> _Problem description_: Task for the listing below: copy it out in full, exactly.

--- START ---

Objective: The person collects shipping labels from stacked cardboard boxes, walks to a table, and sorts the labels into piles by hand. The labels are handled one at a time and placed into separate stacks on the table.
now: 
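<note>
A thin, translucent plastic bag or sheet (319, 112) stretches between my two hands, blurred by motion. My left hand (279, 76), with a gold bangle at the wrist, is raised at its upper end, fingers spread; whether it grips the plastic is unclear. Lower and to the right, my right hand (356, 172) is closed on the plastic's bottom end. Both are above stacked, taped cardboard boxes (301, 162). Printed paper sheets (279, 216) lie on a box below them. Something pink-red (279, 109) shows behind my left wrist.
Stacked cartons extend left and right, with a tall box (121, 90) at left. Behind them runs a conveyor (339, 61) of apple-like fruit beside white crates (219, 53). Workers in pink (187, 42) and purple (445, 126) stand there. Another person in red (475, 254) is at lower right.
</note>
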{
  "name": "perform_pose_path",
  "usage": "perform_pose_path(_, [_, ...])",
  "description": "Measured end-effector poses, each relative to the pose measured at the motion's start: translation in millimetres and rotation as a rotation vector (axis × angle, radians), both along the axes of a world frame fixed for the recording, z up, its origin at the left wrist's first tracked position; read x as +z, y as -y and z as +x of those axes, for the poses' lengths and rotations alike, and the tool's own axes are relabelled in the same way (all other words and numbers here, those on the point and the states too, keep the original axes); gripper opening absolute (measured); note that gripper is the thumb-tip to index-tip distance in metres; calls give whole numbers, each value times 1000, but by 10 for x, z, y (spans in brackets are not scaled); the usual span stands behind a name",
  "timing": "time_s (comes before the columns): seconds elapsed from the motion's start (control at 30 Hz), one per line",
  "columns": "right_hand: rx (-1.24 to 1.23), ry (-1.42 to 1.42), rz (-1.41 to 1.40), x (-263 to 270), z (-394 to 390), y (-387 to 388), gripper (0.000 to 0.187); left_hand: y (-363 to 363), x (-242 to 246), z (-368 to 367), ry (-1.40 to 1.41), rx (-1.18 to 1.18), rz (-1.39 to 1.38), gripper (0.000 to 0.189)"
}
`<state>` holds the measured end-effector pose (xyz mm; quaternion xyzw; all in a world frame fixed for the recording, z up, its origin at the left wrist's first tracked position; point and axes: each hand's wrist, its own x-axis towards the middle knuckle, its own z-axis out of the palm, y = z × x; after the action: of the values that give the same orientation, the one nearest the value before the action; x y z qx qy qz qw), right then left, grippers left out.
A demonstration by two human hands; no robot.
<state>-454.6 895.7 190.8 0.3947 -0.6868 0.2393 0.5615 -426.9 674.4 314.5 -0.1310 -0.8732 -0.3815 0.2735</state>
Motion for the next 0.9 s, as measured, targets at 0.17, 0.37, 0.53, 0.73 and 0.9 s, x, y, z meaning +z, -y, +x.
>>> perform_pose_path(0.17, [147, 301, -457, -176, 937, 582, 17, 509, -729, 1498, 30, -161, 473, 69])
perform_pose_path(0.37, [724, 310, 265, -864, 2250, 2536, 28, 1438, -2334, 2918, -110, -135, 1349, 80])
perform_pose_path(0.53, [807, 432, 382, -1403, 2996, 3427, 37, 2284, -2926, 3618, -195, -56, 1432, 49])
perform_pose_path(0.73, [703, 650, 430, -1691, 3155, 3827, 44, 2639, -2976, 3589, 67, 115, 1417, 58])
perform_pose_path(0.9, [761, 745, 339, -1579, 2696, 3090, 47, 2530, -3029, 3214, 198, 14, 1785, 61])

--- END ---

> _Expected answer_:
Objective: The person collects shipping labels from stacked cardboard boxes, walks to a table, and sorts the labels into piles by hand. The labels are handled one at a time and placed into separate stacks on the table.
now: 
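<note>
A thin, translucent plastic bag or sheet (319, 112) stretches between my two hands, blurred by motion. My left hand (279, 76), with a gold bangle at the wrist, is raised at its upper end, fingers spread; whether it grips the plastic is unclear. Lower and to the right, my right hand (356, 172) is closed on the plastic's bottom end. Both are above stacked, taped cardboard boxes (301, 162). Printed paper sheets (279, 216) lie on a box below them. Something pink-red (279, 109) shows behind my left wrist.
Stacked cartons extend left and right, with a tall box (121, 90) at left. Behind them runs a conveyor (339, 61) of apple-like fruit beside white crates (219, 53). Workers in pink (187, 42) and purple (445, 126) stand there. Another person in red (475, 254) is at lower right.
</note>
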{
  "name": "perform_pose_path",
  "usage": "perform_pose_path(_, [_, ...])",
  "description": "Measured end-effector poses, each relative to the pose measured at the motion's start: translation in millimetres and rotation as a rotation vector (axis × angle, radians), both along the axes of a world frame fixed for the recording, z up, its origin at the left wrist's first tracked position; read x as +z, y as -y and z as +x of those axes, for the poses' lengths and rotations alike, and the tool's own axes are relabelled in the same way (all other words and numbers here, those on the point and the states too, keep the original axes); gripper opening absolute (measured); note that gripper is the thumb-tip to index-tip distance in metres; calls give whole numbers, each value times 1000, but by 10 for x, z, y (spans in brackets are not scaled); the usual span stands behind a name",
  "timing": "time_s (comes before the columns): seconds elapsed from the motion's start (control at 30 Hz), one per line",
  "columns": "right_hand: rx (-1.24 to 1.23), ry (-1.42 to 1.42), rz (-1.41 to 1.40), x (-263 to 270), z (-394 to 390), y (-387 to 388), gripper (0.000 to 0.187); left_hand: y (-363 to 363), x (-242 to 246), z (-368 to 367), ry (-1.40 to 1.41), rx (-1.18 to 1.18), rz (-1.39 to 1.38), gripper (0.000 to 0.189)"
}
`<state>` holds the measured end-effector pose (xyz mm; quaternion xyzw; all in a world frame fixed for the recording, z up, its origin at the left wrist's first tracked position; point and axes: each hand's wrist, its own x-axis towards the middle knuckle, its own z-axis out of the palm, y = z × x; after the action: of the values that give the same orientation, the one nearest the value before the action; x y z qx qy qz qw), right then left, grippers left out.
A demonstration by two human hands; no robot.
<state>-454.6 895.7 190.8 0.3947 -0.6868 0.2393 0.5615 -426.9 674.4 314.5 -0.1310 -0.8732 -0.3815 0.2735</state>
Motion for the next 0.9 s, as measured, targets at 0.17, 0.37, 0.53, 0.73 and 0.9 s, x, y, z meaning +z, -y, +x.
>>> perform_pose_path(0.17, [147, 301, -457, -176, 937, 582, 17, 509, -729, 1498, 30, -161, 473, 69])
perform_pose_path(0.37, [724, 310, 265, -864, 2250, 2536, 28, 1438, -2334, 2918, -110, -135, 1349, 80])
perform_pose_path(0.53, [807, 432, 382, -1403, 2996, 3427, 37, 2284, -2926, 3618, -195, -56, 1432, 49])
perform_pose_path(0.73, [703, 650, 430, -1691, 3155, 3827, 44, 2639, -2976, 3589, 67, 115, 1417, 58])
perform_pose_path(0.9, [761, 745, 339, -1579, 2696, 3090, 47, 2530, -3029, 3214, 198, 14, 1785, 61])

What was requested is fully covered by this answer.